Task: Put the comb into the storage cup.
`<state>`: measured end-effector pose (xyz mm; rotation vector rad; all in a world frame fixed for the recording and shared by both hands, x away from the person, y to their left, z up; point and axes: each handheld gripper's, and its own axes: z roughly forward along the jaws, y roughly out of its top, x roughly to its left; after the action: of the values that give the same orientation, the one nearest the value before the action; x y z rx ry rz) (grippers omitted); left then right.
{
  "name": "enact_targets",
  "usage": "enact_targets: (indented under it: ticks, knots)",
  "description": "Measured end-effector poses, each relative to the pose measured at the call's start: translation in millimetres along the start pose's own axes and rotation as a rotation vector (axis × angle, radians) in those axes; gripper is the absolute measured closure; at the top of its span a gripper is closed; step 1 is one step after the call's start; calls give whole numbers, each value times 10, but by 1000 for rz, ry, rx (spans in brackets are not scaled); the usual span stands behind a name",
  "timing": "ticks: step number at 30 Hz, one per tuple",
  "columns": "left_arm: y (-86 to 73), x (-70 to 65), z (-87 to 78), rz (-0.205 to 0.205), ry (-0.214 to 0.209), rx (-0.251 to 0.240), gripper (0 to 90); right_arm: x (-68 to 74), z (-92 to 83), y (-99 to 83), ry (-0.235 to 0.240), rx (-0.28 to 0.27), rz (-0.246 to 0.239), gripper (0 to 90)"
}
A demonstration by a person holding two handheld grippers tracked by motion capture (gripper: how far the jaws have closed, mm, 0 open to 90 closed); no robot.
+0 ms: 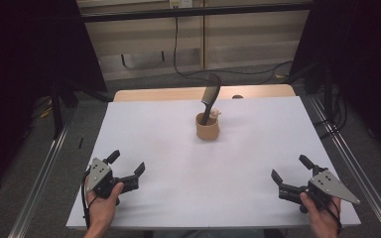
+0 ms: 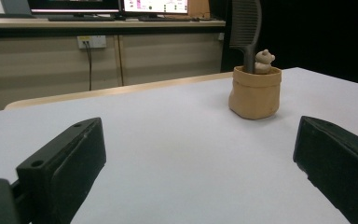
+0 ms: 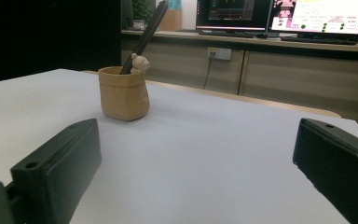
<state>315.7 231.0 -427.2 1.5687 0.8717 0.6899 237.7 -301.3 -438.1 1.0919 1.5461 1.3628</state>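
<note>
A small tan pouch-like cup stands upright on the white table top, toward the far middle. A dark comb stands in it, teeth end up and leaning. Beside the comb, a little beige bear figure pokes over the rim. My left gripper rests open near the front left corner, holding nothing. My right gripper is open at the front right, also with nothing between its jaws. Both lie well short of the cup.
A wooden table edge shows behind the white top. Metal rails run along both sides on the floor. Cables hang at the back wall. Monitors sit on a far desk.
</note>
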Motion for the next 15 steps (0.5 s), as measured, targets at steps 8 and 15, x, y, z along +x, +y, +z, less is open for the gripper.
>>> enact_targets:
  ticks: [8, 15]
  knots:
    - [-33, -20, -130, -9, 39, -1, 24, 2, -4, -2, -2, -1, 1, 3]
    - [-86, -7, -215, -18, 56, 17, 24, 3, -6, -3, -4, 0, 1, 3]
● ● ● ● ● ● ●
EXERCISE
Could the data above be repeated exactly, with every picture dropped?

SOLUTION BELOW
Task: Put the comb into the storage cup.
`<state>`: measured end-effector pose (xyz mm; rotation vector rad; all in a world frame fixed for the recording and shared by both hands, x away from the person, y to their left, z up; point and axes: each handheld gripper's, and its own axes: z roughly forward along the jaws, y roughly out of its top, x roughly to its left; after the action: of the values that give the same orientation, the one nearest the value before the action; x y z rx ry rz) (grippers omitted); left then right.
{
  "name": "enact_targets",
  "usage": "enact_targets: (indented under it: ticks, knots)",
  "description": "Measured end-effector poses, each relative to the pose measured at the call's start: translation in millimetres along the start pose's own axes and rotation as a rotation vector (axis × angle, radians) in those axes; gripper is the absolute measured closure; at the top of its span a gripper is closed; step 1 is one step after the call's start; calls give whole numbers, each value times 10, but by 1000 for rz, ry, rx (spans in brackets are not scaled); the usual span stands behind a name",
  "timing": "ticks: step number at 30 Hz, one per tuple",
  "columns": "left_arm: y (-86 to 73), x (-70 to 65), z (-87 to 78), rz (-0.205 to 0.205), ry (-0.214 to 0.209), rx (-0.251 to 0.240), gripper (0 to 90); right_arm: x (-68 to 74), z (-92 to 83), y (-99 to 83), ry (-0.235 to 0.240), rx (-0.28 to 0.27), rz (-0.246 to 0.239), gripper (0 to 90)"
}
A demonstration by a person holding two handheld grippers tracked by motion capture (gripper: how far the jaws have closed, mm, 0 open to 90 closed); no robot.
+0 ms: 
+0 ms: 
+0 ms: 
<state>315.7 231.0 -427.2 1.5687 0.8717 0.6899 237.7 -301.3 -438.1 1.0919 1.5461 1.3628</state>
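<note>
A small tan pouch-like cup stands upright on the white table top, toward the far middle. A dark comb stands in it, teeth end up and leaning. Beside the comb, a little beige bear figure pokes over the rim. My left gripper rests open near the front left corner, holding nothing. My right gripper is open at the front right, also with nothing between its jaws. Both lie well short of the cup.
A wooden table edge shows behind the white top. Metal rails run along both sides on the floor. Cables hang at the back wall. Monitors sit on a far desk.
</note>
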Motion for the next 15 steps (0.5 s), as measured, targets at steps 8 and 15, x, y, z along +x, +y, +z, less is open for the gripper.
>>> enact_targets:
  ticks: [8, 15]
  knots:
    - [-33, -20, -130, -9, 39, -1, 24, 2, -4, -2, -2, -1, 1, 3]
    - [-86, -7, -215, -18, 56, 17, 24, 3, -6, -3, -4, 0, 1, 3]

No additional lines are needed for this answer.